▸ **Exercise objective**: Wherever "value" appears in a line of the records below, count that line, and report only the number.

[Start of Attachment]

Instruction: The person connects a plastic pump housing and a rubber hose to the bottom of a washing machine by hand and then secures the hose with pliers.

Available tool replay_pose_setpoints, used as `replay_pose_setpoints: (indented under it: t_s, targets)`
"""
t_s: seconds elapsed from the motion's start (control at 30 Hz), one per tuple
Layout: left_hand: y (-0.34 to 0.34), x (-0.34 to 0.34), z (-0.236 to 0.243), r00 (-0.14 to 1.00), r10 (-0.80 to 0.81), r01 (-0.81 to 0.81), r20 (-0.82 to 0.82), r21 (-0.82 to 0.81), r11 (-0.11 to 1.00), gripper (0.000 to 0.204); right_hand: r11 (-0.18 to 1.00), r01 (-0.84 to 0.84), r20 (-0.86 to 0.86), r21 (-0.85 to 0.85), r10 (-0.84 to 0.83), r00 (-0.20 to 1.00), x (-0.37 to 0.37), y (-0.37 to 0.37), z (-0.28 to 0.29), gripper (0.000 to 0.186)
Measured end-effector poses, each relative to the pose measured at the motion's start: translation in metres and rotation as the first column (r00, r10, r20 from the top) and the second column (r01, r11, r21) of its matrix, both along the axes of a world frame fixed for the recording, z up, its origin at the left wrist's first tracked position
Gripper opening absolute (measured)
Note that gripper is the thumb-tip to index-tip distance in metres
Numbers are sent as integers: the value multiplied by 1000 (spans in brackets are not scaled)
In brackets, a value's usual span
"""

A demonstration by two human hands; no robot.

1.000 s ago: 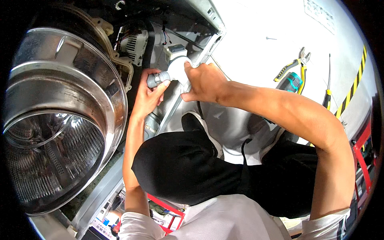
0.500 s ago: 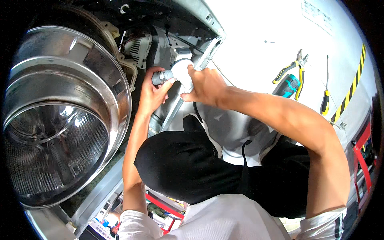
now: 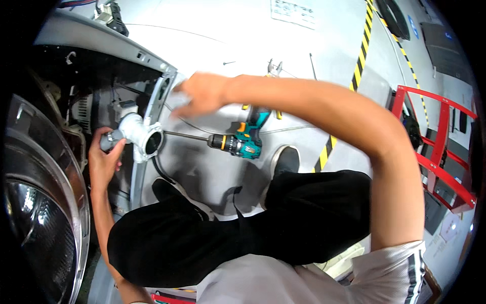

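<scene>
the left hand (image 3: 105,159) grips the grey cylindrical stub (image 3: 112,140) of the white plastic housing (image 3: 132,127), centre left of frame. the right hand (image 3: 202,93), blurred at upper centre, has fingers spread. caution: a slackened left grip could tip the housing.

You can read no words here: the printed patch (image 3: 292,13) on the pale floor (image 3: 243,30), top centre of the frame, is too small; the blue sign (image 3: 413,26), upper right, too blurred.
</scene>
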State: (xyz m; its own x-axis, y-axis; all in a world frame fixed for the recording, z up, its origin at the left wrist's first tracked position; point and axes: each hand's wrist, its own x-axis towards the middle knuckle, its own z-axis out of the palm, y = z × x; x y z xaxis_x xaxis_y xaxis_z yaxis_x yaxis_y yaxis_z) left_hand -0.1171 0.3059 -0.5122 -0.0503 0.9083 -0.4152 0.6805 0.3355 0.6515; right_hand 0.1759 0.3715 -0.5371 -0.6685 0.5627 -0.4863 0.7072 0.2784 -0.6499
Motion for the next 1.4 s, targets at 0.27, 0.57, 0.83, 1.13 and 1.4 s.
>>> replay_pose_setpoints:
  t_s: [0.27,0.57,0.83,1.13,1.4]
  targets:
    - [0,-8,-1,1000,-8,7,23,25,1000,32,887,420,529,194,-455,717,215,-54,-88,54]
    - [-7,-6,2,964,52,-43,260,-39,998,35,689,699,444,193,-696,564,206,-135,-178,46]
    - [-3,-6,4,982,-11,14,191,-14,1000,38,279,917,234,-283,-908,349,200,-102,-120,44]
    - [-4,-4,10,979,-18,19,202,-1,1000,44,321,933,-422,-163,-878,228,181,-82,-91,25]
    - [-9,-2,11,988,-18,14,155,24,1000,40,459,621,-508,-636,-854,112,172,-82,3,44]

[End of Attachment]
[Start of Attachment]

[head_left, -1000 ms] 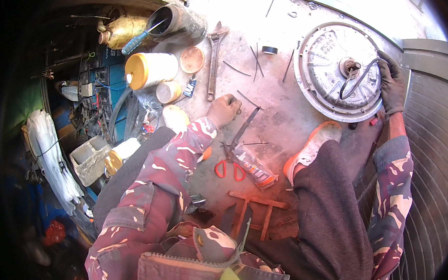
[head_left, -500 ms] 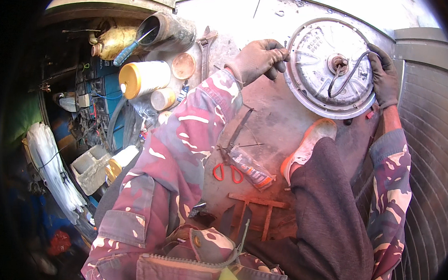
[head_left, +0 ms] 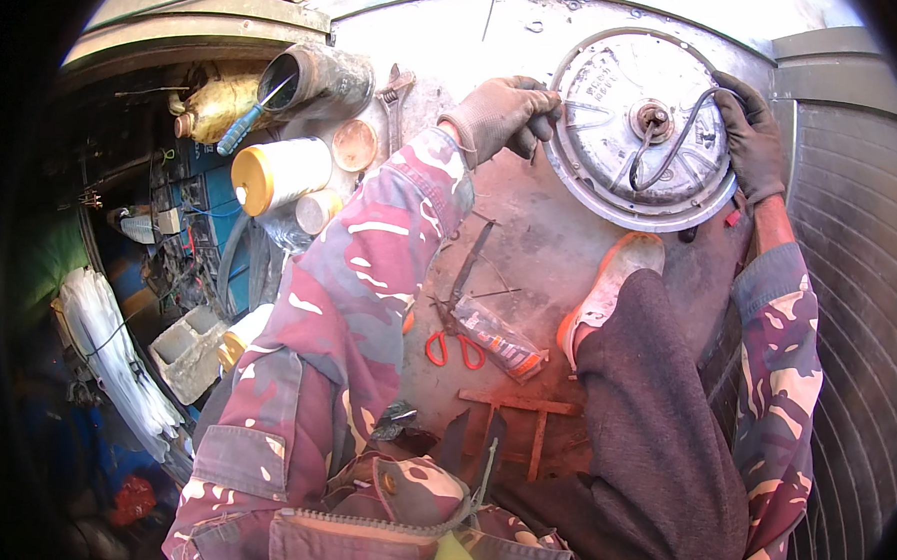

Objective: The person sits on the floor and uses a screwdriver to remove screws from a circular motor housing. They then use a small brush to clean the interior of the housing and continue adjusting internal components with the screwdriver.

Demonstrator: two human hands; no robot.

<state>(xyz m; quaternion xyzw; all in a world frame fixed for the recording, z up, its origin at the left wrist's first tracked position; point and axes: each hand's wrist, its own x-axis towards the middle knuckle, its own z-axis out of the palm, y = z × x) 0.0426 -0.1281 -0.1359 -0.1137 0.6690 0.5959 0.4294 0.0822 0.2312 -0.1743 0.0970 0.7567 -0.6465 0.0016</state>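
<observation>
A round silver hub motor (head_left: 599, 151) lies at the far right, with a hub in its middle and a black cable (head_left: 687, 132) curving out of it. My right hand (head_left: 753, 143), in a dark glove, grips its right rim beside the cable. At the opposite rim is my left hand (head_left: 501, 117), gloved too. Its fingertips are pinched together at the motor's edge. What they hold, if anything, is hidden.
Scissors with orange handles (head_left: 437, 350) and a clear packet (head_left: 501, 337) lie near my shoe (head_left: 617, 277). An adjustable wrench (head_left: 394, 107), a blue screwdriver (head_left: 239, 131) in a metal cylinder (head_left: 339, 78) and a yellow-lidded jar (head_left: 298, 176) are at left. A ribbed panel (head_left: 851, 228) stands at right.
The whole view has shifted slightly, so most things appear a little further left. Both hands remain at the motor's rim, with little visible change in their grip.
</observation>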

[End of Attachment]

▸ **Final answer**: 2